-Dziewczyna Lily- dokończył za nią chłopak
Nie wiem czemu ale gdy chłopak wypowiedział te słowa rodzice zaczeli mordować go wzrokiem, nie wiem i się raczej nie dowiem, przynajmniej w najbliższym czasie. A dziewczyna czując się nie swojo rzuciła że idzie do toalety i odeszła od stołu.
-Czy się interesujesz- zapytała Oliver
-Sztuką, aktorstwem, modą i innymi zajęciami- powiedziała z skrzyżowanymi palcami których nikt nie widział
- A ty
-Informatyką, inżynierią, organ... Lekkoatletyki, biznesem i to wsumie tyle- skończył
Po długiej wypowiedzi chłopaka do taty zadzwonił telefon i musiał na chwile opuścić stół a w tedy zdarzyło się to:
Lily wyszła wkurzona z łazienki i zmierzając w moją strone wzieła kieliszek i wylała jego zawartość na mnie a za to ja wstałam i ją położyłam na podłogę szepcząc jej do ucha:-za mną się nie zaczyna su**
-Wszystko zepsułaś
-Wszystko znaczy co- powiedziałam głośniej
-Nie zauważyłaś jak Oliver się na ciebie patrzył
-Widziałam a co
-Zakochał się w tobie- powiedziała poczym się rozpłakała
-Phy, co- wypaliłam odrazu
Ale dziewczyna nie mogła odpowiedzieć bo do restauracji wkroczył wkurzona ojciec.
-Liam złaź z niej
Zlazłam z niej. A niezadowolony ojciec podniósł mnie i pociągnoł za rękę do wyjścia.
-Czy ci kompletnie odbiło- wydarł się
-Mi nie jej tak
-Co ci zrobiła że rzuciłaś się na nią
-Wyszła z toalety wkurzona i również wkurzona wylała na mnie zawartość czyjegoś kieliszka.
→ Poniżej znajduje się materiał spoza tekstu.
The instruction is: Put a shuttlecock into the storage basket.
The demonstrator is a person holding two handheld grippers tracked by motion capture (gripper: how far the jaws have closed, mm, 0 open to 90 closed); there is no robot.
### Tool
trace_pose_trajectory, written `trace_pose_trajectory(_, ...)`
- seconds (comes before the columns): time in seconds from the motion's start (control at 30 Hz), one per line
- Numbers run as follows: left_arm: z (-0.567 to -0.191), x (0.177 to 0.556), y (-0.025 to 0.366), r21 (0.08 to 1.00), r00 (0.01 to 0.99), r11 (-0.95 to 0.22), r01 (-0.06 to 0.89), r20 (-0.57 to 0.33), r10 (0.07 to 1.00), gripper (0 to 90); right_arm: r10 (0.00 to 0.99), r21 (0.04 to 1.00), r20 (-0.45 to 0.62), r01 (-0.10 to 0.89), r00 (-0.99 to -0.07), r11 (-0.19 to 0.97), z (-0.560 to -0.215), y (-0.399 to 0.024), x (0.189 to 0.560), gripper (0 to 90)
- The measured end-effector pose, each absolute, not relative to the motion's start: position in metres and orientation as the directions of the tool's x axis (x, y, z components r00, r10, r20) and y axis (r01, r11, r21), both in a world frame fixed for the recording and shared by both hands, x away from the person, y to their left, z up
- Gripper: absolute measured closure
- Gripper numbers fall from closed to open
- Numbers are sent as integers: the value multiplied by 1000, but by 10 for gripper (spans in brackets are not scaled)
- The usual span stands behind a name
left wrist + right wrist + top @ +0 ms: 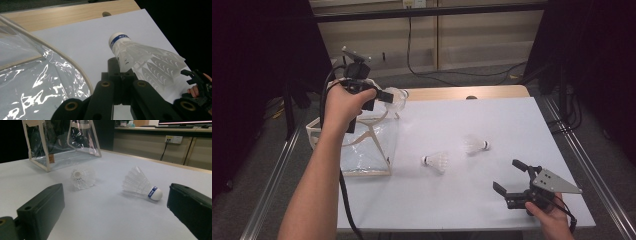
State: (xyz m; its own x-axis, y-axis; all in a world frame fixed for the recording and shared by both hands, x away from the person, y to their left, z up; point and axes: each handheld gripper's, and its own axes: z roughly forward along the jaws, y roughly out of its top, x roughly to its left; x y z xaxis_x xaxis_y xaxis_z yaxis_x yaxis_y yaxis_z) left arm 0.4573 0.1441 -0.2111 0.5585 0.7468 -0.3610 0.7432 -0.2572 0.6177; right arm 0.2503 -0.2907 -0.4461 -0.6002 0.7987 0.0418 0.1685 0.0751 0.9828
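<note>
The left gripper [121,75], clamped on a white feathered shuttlecock [140,57], could miss the clear plastic bag [367,142]; the right gripper [512,176] gapes empty.

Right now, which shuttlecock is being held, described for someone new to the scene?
Find the clear plastic bag at the table's left edge. Above its far corner, the left hand-held gripper pinches a white shuttlecock aloft. The other two shuttlecocks lie on the table.

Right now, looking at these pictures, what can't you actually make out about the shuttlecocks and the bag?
- Held shuttlecock: in the left gripper view the jaws cover where its skirt is pinched.
- Clear bag: high view, the forearm hides its left side; contents unreadable through glare.
- Blue band lettering on the right-hand shuttlecock: too small.
- Left-hand shuttlecock: blurred.
</note>
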Motion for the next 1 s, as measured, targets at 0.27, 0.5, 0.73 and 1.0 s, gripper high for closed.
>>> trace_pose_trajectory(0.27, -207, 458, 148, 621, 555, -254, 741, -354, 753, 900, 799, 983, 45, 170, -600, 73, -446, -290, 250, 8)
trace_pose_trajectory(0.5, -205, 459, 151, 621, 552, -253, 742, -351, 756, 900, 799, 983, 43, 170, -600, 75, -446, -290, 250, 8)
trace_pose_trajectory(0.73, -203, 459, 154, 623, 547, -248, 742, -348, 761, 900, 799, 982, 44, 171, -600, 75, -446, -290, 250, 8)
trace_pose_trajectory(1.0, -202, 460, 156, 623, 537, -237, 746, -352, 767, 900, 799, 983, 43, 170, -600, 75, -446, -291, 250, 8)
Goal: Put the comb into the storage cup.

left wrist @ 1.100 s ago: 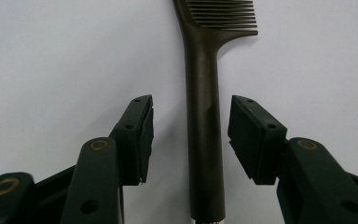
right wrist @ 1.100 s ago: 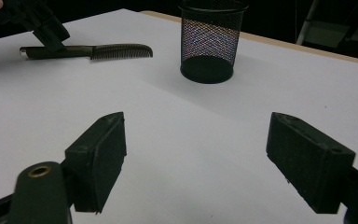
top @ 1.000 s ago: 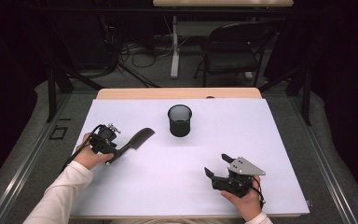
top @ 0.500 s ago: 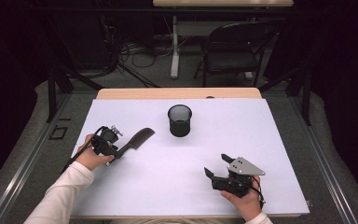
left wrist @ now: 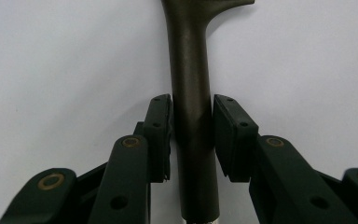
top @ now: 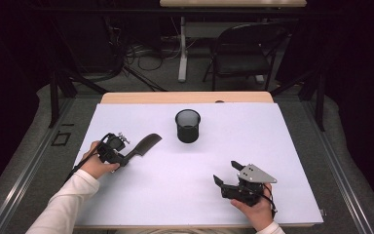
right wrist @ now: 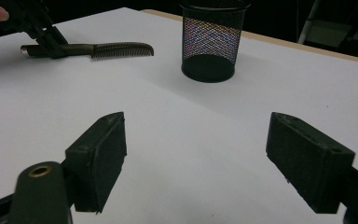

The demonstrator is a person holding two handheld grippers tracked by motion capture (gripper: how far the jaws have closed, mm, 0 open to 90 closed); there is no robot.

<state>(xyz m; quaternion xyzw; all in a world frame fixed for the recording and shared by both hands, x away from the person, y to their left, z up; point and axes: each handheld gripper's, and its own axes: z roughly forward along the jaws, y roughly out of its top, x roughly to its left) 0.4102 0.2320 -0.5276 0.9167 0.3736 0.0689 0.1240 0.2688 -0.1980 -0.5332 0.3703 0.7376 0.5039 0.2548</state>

-I to był powód żeby ją położyć
-Tak- powiedziałam i chcąc nie chcąc dodałam- to był powód żeby ją upokorzyć
-Możesz się zachowywać jak na damę przystało
-Ja dama
-Wiem że choć trochę nie przypominasz damy i nią nie jesteś ale spróbuj choć, jak zobaczą że jesteś jakimś chłopakiem to- tu zawiesił głos-To Oliver się nie ożeni z tobą
-Phy co, po pierwsze nie zmusicie nas do tego po drugie prędzej czy później i tak i tak się do wie, sam lub z pomocą kogoś.
-A twoja reputacja
-W dupie ją mam
Powiedziałam poczym ojciec wrócił do pomieszczenia a moim oczom ukazał się kto inny jak nie Oliver.
-Hej- zaczoł cicho
-Siema- odpowiedziałam odważnie
-Przepraszam za nią
-Po co przepraszasz za nią
-Żeby przeprosić- mnie zaraz do nieba kuźde wyślą
-Nie przepraszaj za kogoś- dałam mu radę
Poklepałam miejsce obok mnie na schodach a on nie czekając usiadł koło mnie.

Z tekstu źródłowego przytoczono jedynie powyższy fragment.